Task goal:
Using the records provided below, locate and copy each line that contains the word "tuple".

Input for this task: Begin

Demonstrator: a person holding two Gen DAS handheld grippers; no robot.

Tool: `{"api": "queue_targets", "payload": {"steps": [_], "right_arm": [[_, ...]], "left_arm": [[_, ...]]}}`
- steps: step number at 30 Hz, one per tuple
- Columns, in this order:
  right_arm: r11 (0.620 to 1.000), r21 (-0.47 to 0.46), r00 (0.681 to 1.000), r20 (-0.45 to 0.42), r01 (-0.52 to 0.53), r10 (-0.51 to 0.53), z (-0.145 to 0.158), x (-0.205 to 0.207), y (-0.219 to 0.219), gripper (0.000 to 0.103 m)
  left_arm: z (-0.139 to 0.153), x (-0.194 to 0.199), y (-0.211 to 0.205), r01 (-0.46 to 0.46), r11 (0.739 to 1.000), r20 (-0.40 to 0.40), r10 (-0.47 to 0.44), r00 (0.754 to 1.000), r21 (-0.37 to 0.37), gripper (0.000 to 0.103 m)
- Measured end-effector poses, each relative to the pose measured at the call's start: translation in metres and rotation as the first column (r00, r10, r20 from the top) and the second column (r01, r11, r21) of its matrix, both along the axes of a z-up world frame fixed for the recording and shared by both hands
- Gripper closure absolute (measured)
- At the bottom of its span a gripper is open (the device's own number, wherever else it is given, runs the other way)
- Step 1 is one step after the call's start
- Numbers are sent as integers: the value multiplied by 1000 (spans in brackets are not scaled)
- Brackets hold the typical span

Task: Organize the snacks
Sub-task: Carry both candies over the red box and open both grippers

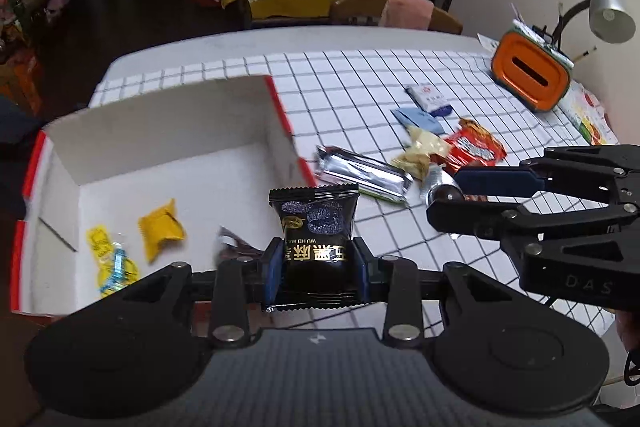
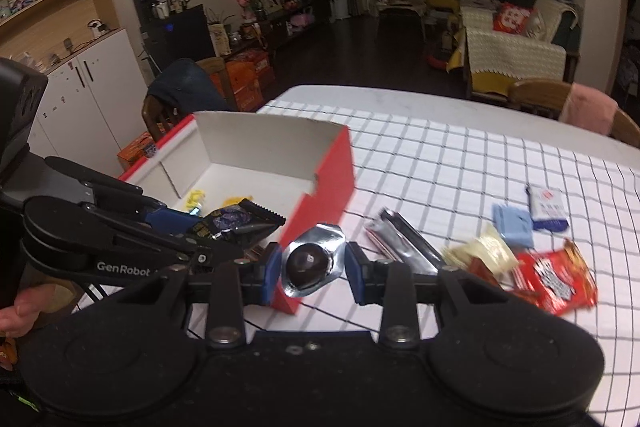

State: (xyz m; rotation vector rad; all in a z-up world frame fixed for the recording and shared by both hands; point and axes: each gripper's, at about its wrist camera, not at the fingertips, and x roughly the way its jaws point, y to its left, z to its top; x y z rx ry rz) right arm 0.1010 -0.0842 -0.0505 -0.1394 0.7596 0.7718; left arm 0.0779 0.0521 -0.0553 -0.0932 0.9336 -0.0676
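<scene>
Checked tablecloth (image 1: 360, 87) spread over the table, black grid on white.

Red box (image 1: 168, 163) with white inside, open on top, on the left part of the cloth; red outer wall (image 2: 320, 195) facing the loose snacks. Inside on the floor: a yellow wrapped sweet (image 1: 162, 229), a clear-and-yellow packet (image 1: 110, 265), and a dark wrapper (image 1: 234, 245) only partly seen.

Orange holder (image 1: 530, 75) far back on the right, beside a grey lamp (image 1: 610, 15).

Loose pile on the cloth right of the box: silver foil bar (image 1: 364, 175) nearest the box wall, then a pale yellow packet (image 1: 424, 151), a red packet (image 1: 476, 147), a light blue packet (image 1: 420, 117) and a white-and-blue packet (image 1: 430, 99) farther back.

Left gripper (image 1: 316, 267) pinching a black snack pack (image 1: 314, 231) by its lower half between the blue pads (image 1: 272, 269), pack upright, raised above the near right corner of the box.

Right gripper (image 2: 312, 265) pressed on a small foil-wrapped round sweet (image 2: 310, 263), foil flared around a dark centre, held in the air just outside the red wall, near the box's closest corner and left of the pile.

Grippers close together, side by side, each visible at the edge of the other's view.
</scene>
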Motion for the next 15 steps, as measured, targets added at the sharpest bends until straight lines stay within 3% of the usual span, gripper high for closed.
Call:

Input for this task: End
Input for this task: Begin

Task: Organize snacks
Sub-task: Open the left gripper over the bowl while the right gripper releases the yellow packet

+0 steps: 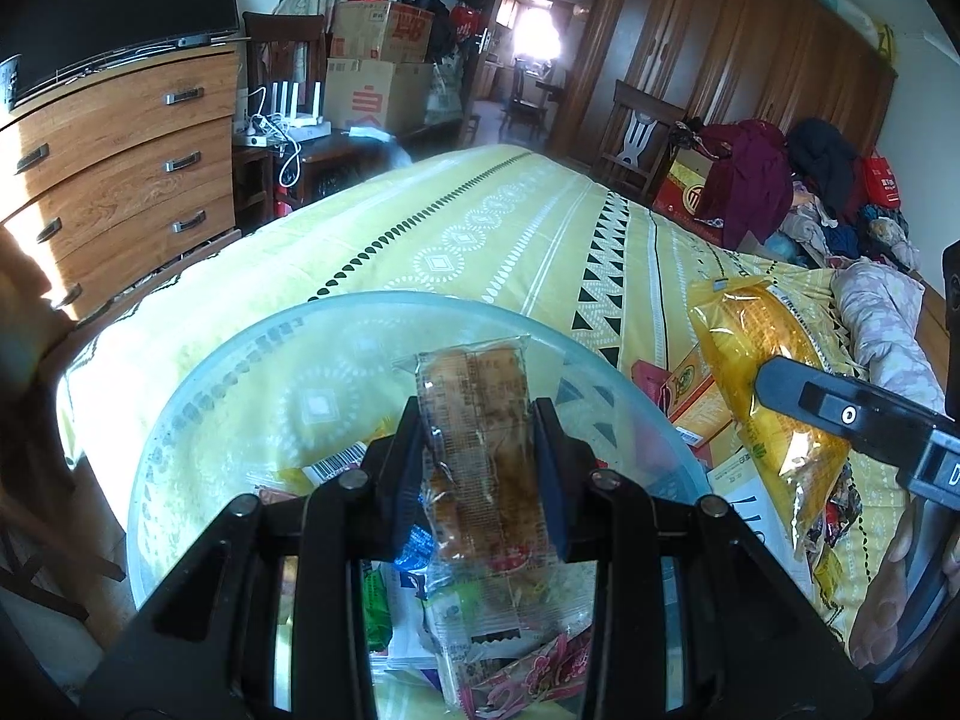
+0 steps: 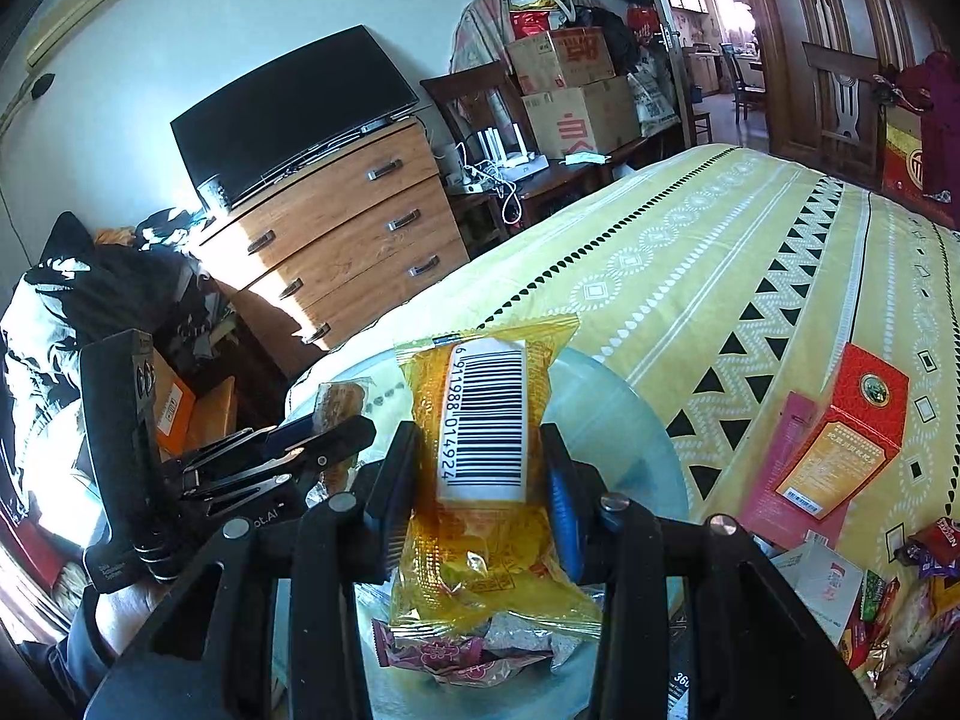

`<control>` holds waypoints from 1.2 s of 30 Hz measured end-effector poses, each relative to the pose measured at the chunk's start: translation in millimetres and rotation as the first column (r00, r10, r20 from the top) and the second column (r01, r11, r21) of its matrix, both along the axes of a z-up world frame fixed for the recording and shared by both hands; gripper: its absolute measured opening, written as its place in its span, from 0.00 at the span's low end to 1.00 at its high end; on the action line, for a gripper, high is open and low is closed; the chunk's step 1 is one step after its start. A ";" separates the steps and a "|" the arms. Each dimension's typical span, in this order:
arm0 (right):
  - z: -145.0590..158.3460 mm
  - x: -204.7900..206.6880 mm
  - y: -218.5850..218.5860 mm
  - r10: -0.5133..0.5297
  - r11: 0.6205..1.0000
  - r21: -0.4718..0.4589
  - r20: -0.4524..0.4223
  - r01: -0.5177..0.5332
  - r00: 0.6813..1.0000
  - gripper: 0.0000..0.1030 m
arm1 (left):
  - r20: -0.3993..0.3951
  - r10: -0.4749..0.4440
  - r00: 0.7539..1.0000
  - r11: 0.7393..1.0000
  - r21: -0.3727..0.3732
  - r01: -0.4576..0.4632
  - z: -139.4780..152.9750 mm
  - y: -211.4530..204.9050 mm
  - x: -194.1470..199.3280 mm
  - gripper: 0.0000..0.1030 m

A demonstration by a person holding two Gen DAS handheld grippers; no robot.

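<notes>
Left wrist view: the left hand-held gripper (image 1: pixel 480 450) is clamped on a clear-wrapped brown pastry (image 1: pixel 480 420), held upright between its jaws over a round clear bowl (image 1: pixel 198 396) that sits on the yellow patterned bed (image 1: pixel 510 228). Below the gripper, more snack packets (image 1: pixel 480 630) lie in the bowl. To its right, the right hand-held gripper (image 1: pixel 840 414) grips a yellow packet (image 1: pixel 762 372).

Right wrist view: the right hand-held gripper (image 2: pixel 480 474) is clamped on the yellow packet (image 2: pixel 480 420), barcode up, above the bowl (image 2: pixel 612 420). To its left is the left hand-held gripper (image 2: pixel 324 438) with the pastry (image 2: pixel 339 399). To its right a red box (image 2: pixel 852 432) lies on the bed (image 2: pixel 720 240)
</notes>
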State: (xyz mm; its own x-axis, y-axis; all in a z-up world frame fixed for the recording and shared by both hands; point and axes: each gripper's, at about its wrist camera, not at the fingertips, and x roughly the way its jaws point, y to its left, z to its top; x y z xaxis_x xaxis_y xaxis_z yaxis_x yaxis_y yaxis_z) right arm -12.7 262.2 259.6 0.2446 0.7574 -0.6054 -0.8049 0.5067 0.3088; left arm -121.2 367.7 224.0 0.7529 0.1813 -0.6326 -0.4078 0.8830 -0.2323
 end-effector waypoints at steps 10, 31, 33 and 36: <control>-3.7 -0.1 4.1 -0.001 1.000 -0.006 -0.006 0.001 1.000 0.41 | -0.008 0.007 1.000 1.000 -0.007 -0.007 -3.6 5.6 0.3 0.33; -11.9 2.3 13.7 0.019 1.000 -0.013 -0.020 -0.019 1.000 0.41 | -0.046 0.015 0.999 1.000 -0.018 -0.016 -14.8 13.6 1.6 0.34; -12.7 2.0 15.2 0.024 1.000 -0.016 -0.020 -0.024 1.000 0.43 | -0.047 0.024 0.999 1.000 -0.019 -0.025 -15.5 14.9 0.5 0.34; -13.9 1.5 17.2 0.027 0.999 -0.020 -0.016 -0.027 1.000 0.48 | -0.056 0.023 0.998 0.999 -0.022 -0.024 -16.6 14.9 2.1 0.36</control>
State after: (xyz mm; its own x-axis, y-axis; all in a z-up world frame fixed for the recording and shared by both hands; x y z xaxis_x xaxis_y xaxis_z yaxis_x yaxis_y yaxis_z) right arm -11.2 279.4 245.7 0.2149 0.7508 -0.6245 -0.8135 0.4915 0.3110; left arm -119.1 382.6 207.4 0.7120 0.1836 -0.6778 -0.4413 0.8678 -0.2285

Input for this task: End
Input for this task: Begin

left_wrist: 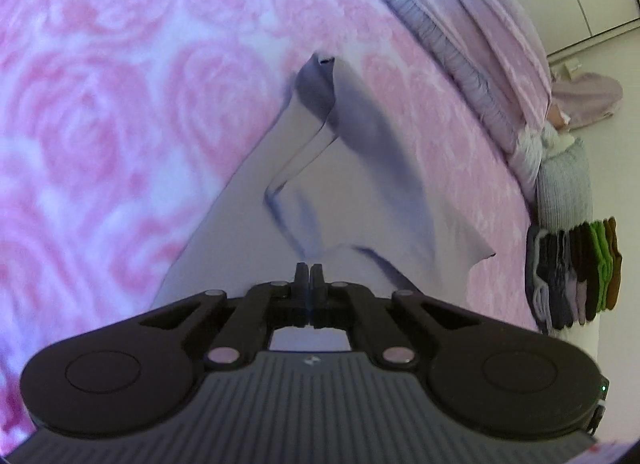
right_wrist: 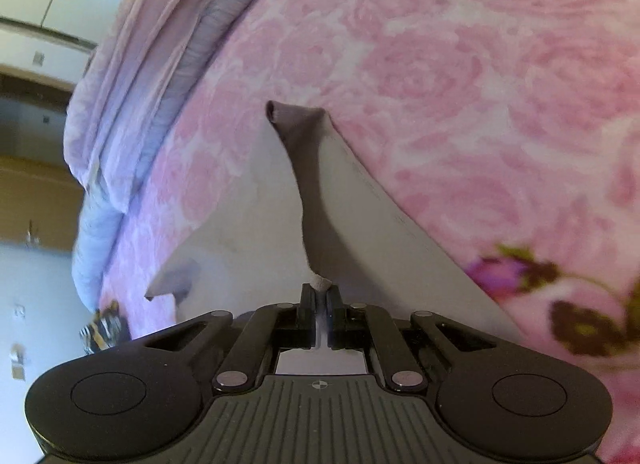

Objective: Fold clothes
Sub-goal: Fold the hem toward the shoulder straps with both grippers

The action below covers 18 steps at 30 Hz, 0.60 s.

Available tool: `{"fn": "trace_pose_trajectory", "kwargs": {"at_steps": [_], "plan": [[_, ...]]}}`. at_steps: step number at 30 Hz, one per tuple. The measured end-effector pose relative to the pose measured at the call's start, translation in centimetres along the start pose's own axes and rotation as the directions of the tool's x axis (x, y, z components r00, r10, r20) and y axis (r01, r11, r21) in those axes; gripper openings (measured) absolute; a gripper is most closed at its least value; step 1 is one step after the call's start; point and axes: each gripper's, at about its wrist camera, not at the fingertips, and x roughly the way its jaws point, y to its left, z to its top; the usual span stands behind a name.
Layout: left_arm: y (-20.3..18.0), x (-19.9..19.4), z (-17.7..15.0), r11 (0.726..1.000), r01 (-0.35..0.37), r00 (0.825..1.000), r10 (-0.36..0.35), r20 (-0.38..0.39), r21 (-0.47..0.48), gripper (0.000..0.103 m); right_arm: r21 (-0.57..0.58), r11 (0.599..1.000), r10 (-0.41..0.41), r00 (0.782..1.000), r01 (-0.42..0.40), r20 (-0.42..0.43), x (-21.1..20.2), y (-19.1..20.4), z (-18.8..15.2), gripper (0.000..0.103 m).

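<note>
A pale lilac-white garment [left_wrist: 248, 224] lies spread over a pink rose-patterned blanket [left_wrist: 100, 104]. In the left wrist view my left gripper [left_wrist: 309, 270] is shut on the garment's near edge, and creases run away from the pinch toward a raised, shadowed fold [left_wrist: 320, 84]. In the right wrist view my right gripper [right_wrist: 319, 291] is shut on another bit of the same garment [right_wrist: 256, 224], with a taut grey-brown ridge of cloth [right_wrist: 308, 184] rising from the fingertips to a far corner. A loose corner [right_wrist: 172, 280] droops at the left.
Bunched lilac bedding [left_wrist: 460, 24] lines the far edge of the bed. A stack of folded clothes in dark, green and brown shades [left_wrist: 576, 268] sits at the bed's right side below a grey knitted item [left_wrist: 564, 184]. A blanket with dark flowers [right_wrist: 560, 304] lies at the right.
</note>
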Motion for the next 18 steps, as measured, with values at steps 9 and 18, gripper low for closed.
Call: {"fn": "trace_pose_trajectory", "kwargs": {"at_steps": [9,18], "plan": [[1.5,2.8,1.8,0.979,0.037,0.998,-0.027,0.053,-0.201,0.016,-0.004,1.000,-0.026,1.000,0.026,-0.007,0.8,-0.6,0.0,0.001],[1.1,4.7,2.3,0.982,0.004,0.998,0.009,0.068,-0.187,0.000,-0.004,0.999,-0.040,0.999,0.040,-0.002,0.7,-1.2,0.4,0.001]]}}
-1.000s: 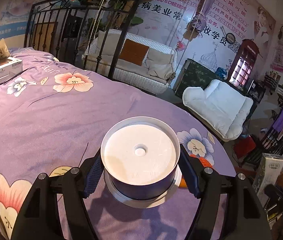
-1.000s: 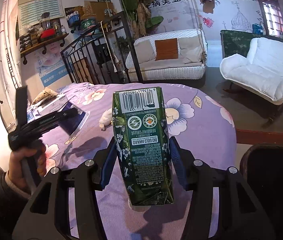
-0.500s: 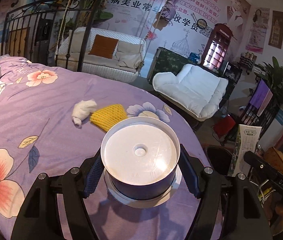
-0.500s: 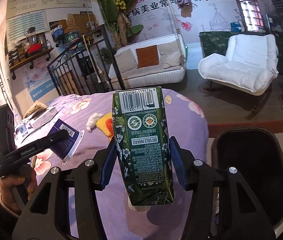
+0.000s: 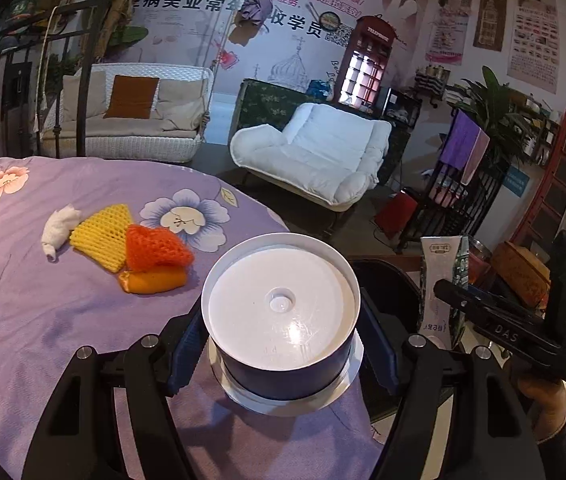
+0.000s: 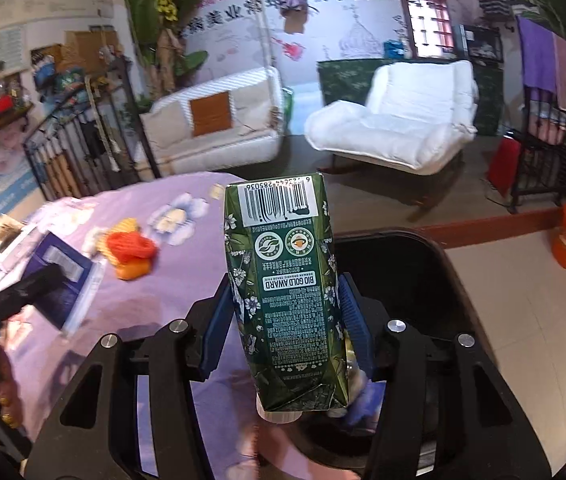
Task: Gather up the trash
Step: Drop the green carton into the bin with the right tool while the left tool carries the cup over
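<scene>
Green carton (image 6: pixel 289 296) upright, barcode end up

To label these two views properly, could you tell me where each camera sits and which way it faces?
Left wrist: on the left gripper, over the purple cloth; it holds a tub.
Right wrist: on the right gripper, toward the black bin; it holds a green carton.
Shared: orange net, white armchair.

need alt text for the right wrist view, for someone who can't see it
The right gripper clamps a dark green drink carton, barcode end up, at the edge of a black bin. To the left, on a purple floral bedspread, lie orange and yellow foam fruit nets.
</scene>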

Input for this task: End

Answer area:
- steps: step number at 30 Hz, one per tuple
Available tool: `{"fn": "trace_pose_trajectory", "kwargs": {"at_steps": [_], "plan": [[_, ...]]}}`. at_steps: step number at 30 Hz, one per tuple. The measured end-effector pose relative to the pose measured at the call's start, translation in centimetres along the start pose's own axes and rotation as the directions of the tool's x axis (x, y, z components r00, r10, r20) and y axis (r01, r11, r21) in those axes; gripper openings (measured) absolute; a gripper is most closed at its least value; step 1 is one step after the call's start; point and axes: each gripper's, at about its wrist camera, not at the fingertips, and x roughly the way its jaws point, y to its left, z to its top; the usual span stands behind a name.

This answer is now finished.